Io dico sempre che a me piace raccontare quello che di bello si può fare, ciò che di brutto succede lo sappiamo. Nel libro ci sono racconti anche più dolorosi e drammatici, però ho sempre cercato di raccontare il bello che si può fare. Io cerco sempre di coprire con un velo di delicatezza tutto, soprattutto le persone che sono mancate, quindi forse quel pudore è quello, ma non me ne sono neanche accorto perché non era consapevole”.

Hai una bellissima famiglia che ti è stata ed è accanto in questa tua preziosa scelta di vita; e poi c’è Giorgia che ti ha invitato a raccontare questa tua avventura…

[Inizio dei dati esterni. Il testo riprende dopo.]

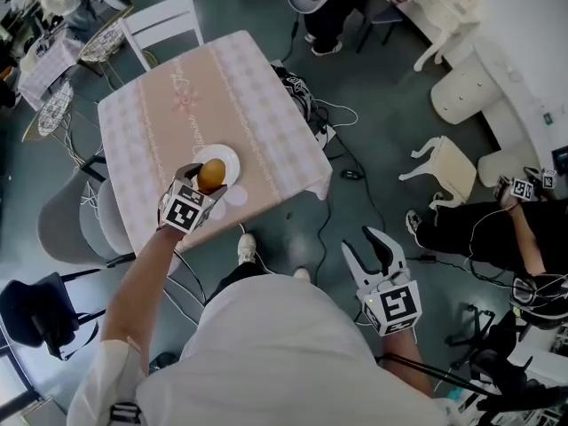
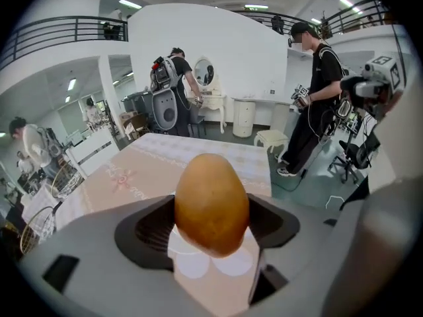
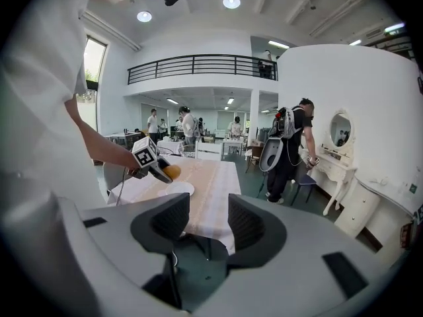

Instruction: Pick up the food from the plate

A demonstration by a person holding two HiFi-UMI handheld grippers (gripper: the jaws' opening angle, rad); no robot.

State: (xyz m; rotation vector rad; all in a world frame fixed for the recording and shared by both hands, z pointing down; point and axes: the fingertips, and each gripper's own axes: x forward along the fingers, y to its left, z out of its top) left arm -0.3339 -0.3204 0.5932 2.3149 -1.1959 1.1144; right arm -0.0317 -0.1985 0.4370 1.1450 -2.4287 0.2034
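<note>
A golden-brown, egg-shaped potato (image 1: 210, 175) is clamped between the jaws of my left gripper (image 1: 206, 181), held above the white plate (image 1: 227, 159). In the left gripper view the potato (image 2: 211, 204) fills the gap between both pads, with the plate (image 2: 205, 261) below it. From the right gripper view I see the potato (image 3: 172, 172) lifted over the plate (image 3: 176, 189). My right gripper (image 1: 374, 254) hangs open and empty off the table, over the floor; its jaws (image 3: 208, 222) stand apart.
The plate rests near the front edge of a pink checked table (image 1: 206, 105). A white chair (image 1: 164, 23) stands behind it, grey chairs (image 1: 75, 229) at the left. Cables (image 1: 333, 136) lie on the floor. A seated person (image 1: 484, 224) is at right.
</note>
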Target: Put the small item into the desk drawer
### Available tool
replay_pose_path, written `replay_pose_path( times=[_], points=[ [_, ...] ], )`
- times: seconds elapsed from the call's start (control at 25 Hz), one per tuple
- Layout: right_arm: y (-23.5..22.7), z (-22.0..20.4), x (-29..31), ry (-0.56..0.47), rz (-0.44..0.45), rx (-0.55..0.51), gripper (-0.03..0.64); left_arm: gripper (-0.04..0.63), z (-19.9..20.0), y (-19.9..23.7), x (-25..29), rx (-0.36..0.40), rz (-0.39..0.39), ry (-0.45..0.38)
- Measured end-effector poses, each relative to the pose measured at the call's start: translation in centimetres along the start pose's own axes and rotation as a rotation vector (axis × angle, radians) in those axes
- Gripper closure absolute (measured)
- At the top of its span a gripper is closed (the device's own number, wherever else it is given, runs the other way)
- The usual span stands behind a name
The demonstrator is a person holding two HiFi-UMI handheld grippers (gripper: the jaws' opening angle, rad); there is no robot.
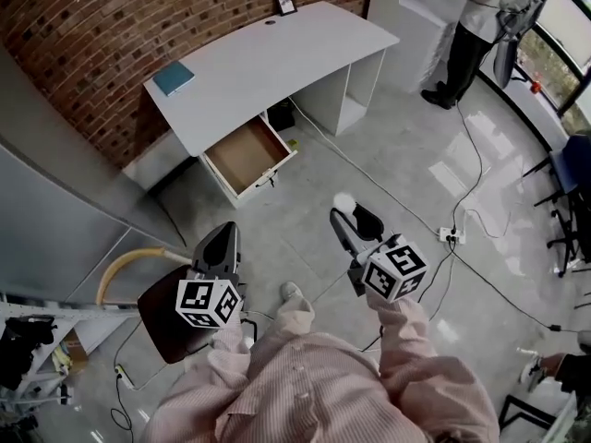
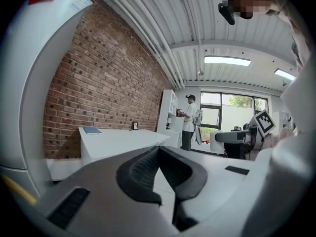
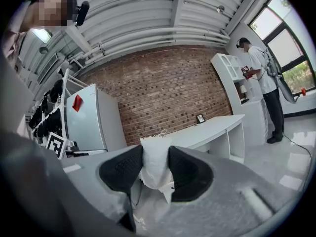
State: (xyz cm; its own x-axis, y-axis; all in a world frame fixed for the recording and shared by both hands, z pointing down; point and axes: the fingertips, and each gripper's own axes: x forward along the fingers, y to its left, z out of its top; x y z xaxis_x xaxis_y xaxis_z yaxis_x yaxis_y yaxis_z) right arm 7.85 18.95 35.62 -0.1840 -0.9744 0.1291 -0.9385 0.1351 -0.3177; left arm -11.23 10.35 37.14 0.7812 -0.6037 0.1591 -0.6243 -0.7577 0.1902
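A white desk [image 1: 277,58] stands against the brick wall, and its wooden drawer [image 1: 246,154] is pulled open and looks empty. My right gripper [image 1: 349,215] is held over the floor, about a step short of the drawer, shut on a small white crumpled item [image 1: 343,200]. In the right gripper view the white item [image 3: 155,162] sits pinched between the black pads [image 3: 187,174], with the desk [image 3: 207,132] beyond. My left gripper [image 1: 224,233] is lower left of the drawer, shut on nothing. Its jaws [image 2: 159,149] meet at the tips, and the desk [image 2: 118,137] lies ahead.
A teal book [image 1: 174,78] and a small picture frame [image 1: 285,3] lie on the desk. A person [image 1: 471,35] stands at the white shelving at far right. Cables and a power strip [image 1: 450,235] cross the floor at right. A brown seat [image 1: 166,321] is by my left side.
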Motion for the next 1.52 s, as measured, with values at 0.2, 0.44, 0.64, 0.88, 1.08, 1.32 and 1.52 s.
replay_pose_path(
  times=[0.2, 0.44, 0.64, 0.88, 1.08, 1.32, 1.52],
  points=[
    [-3.3, -0.5, 6.0, 0.087, 0.020, -0.003, 0.456, 0.597, -0.3, 2.8, 4.7, -0.038, 0.029, 0.026],
    [-5.1, -1.3, 12.4, 0.148, 0.060, -0.007, 0.456, 0.597, -0.4, 6.2, 7.3, -0.097, 0.059, 0.008],
    [-5.4, -1.5, 15.7, 0.160, 0.095, 0.028, 0.456, 0.597, -0.4, 8.8, 7.8, -0.087, 0.108, 0.013],
    [-6.5, -1.7, 19.5, 0.182, 0.111, 0.019, 0.456, 0.597, -0.6, 11.4, 9.9, -0.104, 0.136, 0.022],
    [-7.8, -2.8, 23.6, 0.216, 0.151, 0.030, 0.456, 0.597, -1.8, 13.7, 12.9, -0.133, 0.174, 0.043],
    [-9.1, -3.8, 29.0, 0.289, 0.221, 0.028, 0.456, 0.597, -3.3, 16.2, 17.3, -0.193, 0.226, 0.094],
    [-10.9, -5.6, 33.5, 0.377, 0.262, 0.010, 0.456, 0.597, -5.4, 18.4, 20.7, -0.254, 0.276, 0.144]
  ],
)
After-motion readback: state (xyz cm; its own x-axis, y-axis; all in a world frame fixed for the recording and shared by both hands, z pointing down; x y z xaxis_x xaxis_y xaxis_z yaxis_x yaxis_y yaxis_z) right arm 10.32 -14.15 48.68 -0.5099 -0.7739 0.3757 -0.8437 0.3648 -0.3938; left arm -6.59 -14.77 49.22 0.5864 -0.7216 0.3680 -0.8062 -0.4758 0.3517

Giorgia è la mia compagna. Ha sentito tante volte raccontare di queste cose e mi diceva sempre che avrei dovuto scrivere un libro. Io le rispondevo che lo avrei fatto quando avrei avuto tempo. Poi quando ci sono stati la guerra e il Covid e non sono riuscito ad andare mi ha detto: ‘Scrivere un libro è quello che adesso puoi fare per dare loro voce, visto che non puoi aiutarli andando giù, puoi cercare di aiutarli da qua’. Giorgia, quindi, ha partecipato alla stesura. Io scrivevo e le leggevo man mano le pagine chiedendole: ‘Com’è? Ti piace? Che dici?’. Così non solo mi ha spinto a scriverlo, ma ha assistito alla nascita di questo libro. Il libro l’ho scritto non perché si raccolgono fondi, perché alla fine quanto arriva di diritto d’autore è pochissimo, ma proprio perché vorrei sentirmi dire da tutti quelli che lo leggono che sono riuscito a far capire loro tante cose, aprendo loro gli occhi. Quando sento che le persone mi dicono che questo libro gli ha fatto bene al cuore, io dico loro che l’ho scritto proprio per questo, perché quello che ho fatto io per venti anni mi ha fatto bene al cuore. Il senso del libro è questo: voler trasmettere il bene al cuore che ho avuto io a più persone possibili”.